▸ **What the task asks**: Check every line of the data for the word "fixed", and copy those that have it.
§
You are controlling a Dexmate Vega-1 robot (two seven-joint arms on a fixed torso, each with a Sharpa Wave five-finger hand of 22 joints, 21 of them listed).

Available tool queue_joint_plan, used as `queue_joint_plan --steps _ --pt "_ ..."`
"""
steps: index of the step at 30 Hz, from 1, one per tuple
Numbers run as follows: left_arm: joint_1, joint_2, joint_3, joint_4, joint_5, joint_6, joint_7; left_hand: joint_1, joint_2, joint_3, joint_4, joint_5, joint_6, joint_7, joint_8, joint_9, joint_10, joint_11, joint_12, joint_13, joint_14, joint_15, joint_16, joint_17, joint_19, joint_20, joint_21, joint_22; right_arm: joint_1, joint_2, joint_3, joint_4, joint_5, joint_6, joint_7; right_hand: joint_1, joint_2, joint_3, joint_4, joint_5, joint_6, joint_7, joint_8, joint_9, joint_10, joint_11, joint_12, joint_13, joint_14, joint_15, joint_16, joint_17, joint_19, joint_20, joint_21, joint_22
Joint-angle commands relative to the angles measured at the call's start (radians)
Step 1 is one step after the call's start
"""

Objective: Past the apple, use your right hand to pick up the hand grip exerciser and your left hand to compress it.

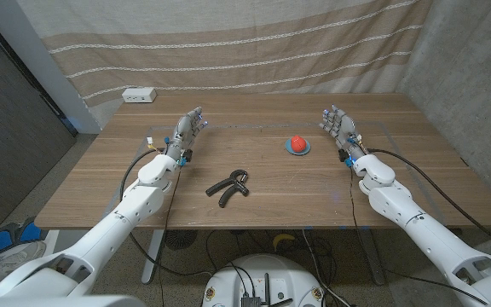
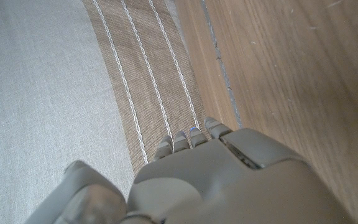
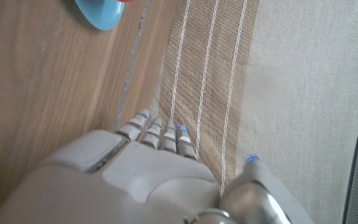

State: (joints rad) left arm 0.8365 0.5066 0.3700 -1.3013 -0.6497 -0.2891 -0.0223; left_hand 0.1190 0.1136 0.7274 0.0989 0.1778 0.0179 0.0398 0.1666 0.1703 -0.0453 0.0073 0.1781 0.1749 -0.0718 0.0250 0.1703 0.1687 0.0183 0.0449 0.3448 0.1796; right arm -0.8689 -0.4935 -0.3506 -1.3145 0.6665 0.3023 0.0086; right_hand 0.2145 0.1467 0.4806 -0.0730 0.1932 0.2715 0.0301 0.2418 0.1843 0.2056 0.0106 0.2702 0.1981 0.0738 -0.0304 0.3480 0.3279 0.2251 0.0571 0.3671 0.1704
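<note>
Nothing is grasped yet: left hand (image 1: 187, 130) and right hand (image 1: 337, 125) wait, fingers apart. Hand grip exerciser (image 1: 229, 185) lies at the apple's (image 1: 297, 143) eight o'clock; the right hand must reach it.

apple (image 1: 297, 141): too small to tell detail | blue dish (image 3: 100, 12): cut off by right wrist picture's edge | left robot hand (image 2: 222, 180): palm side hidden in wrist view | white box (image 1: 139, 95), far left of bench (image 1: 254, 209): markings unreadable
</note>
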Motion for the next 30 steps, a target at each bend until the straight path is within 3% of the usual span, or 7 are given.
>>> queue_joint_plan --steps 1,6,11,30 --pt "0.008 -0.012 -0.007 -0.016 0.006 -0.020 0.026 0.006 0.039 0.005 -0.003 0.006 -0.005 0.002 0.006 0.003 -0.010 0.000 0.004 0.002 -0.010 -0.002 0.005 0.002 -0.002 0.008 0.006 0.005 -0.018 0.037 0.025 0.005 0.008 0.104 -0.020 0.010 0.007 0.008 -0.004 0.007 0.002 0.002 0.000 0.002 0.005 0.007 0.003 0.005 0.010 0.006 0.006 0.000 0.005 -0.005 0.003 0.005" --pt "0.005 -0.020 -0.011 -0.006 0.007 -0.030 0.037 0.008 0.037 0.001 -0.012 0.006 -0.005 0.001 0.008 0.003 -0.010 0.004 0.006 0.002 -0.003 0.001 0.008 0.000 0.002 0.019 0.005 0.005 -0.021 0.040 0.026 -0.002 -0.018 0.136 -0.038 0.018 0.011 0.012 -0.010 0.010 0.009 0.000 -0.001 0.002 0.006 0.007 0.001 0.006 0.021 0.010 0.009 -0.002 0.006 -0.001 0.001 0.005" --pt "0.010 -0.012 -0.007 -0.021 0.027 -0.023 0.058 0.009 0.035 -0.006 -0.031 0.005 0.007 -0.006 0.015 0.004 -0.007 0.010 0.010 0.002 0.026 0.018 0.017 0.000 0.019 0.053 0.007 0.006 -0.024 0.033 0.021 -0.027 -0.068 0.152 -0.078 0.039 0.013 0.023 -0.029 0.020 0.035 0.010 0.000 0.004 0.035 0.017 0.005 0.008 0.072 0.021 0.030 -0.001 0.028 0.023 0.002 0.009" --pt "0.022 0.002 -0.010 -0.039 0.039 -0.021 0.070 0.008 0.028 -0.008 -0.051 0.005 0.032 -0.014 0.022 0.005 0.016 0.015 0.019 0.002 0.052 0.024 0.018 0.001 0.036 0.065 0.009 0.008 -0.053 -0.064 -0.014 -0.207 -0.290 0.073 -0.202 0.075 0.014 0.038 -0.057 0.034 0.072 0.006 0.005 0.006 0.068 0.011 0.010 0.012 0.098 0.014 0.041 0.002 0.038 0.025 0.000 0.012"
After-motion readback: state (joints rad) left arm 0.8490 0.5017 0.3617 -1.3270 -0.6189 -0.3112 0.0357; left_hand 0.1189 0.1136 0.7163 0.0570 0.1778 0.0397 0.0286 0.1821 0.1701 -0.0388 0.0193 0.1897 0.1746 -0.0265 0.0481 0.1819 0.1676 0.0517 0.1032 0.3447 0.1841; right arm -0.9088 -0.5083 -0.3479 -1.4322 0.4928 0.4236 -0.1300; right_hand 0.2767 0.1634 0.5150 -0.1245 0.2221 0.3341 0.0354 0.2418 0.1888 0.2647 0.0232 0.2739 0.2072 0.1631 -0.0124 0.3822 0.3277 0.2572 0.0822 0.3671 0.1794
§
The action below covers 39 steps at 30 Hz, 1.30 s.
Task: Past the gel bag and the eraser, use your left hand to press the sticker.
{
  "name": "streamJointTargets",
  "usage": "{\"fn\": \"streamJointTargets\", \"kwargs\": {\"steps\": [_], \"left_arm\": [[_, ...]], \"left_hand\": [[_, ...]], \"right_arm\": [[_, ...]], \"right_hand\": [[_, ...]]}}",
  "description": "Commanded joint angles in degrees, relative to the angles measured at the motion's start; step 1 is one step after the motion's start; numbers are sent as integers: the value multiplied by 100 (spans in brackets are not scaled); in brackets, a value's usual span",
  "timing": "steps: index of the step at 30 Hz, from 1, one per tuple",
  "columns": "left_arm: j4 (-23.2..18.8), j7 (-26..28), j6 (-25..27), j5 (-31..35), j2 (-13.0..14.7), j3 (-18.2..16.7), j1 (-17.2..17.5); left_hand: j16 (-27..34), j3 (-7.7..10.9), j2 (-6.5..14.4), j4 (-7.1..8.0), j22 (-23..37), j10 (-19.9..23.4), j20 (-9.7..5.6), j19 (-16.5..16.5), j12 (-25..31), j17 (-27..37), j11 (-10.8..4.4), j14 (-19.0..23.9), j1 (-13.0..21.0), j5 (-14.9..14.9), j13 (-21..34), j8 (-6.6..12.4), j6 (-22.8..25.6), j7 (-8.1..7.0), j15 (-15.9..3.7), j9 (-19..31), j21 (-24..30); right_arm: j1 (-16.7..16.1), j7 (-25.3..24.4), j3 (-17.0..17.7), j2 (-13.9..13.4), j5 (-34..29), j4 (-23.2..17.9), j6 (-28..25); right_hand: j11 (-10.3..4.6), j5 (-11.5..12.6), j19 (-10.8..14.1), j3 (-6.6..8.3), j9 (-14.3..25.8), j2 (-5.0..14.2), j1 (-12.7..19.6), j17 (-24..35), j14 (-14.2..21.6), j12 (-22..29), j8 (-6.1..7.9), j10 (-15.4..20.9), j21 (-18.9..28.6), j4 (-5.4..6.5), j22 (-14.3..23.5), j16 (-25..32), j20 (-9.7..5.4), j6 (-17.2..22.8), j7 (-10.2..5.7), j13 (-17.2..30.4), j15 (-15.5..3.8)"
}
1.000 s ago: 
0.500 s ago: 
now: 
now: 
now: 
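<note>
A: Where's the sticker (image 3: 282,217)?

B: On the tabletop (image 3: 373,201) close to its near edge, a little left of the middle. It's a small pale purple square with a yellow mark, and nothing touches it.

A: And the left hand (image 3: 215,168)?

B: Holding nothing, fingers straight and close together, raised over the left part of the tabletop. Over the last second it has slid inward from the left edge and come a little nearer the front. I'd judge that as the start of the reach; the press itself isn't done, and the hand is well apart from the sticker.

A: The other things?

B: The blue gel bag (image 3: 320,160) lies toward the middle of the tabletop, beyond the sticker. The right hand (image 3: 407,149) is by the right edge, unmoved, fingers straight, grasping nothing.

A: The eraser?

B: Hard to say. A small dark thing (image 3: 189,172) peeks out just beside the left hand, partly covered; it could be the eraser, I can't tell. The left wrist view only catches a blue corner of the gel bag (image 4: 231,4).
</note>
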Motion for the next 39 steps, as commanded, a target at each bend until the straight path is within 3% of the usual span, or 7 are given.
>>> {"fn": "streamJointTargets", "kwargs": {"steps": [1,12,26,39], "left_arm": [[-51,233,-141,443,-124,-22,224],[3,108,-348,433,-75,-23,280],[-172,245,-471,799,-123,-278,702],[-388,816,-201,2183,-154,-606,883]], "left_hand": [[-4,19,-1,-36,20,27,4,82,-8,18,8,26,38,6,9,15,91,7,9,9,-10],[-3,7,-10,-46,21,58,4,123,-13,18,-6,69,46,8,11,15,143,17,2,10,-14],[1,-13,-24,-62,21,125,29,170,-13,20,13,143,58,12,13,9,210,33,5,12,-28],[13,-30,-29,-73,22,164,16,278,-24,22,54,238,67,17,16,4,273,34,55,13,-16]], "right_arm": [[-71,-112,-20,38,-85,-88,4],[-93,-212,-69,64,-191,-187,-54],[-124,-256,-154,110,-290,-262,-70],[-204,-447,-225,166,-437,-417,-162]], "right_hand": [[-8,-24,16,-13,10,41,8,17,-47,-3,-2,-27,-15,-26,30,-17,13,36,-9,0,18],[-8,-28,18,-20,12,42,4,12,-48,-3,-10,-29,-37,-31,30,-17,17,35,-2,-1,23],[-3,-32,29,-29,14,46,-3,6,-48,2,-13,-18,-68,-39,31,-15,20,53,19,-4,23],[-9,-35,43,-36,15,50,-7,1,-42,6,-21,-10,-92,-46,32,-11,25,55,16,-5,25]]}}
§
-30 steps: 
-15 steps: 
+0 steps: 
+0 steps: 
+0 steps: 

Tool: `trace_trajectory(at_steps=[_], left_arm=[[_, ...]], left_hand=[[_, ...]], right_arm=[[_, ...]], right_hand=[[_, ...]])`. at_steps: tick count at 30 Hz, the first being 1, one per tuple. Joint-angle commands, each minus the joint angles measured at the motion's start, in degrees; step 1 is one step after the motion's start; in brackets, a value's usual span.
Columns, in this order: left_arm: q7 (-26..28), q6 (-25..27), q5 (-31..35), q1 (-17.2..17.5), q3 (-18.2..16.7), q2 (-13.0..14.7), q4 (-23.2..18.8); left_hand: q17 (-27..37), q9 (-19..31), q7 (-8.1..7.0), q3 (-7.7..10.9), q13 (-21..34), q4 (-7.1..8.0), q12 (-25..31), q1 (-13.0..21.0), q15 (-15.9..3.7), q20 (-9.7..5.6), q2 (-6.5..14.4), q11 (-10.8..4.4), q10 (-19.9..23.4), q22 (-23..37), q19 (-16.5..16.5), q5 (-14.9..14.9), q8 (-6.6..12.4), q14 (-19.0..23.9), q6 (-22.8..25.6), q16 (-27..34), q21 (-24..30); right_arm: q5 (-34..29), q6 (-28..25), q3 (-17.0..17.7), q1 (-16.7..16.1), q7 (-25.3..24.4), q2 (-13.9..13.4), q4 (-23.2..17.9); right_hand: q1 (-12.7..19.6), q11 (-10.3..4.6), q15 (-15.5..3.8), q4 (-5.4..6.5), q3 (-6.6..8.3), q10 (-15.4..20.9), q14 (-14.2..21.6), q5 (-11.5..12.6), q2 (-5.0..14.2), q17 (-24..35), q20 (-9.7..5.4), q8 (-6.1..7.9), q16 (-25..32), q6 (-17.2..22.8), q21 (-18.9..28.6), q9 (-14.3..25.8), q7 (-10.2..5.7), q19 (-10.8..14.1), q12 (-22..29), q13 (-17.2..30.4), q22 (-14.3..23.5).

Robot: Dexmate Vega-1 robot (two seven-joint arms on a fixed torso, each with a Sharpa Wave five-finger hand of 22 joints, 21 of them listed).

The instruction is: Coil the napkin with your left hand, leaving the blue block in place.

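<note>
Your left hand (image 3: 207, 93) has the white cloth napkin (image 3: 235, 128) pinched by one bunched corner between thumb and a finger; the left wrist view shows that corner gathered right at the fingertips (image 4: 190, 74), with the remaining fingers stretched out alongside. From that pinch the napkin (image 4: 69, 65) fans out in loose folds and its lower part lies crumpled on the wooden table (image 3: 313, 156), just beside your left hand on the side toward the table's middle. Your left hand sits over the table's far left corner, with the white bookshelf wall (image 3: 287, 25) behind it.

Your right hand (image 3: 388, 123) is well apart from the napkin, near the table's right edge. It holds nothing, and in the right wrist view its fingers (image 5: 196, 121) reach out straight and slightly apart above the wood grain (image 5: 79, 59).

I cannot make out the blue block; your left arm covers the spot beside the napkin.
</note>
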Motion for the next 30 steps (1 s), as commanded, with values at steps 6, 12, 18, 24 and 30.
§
▸ **Response**:
You are controlling a Dexmate Vega-1 robot (two seven-joint arms on a fixed torso, each with a Sharpa Wave five-finger hand of 22 joints, 21 of them listed).
Robot: Dexmate Vega-1 robot (two seven-joint arms on a fixed torso, each with a Sharpa Wave five-finger hand of 22 joints, 21 of them listed).

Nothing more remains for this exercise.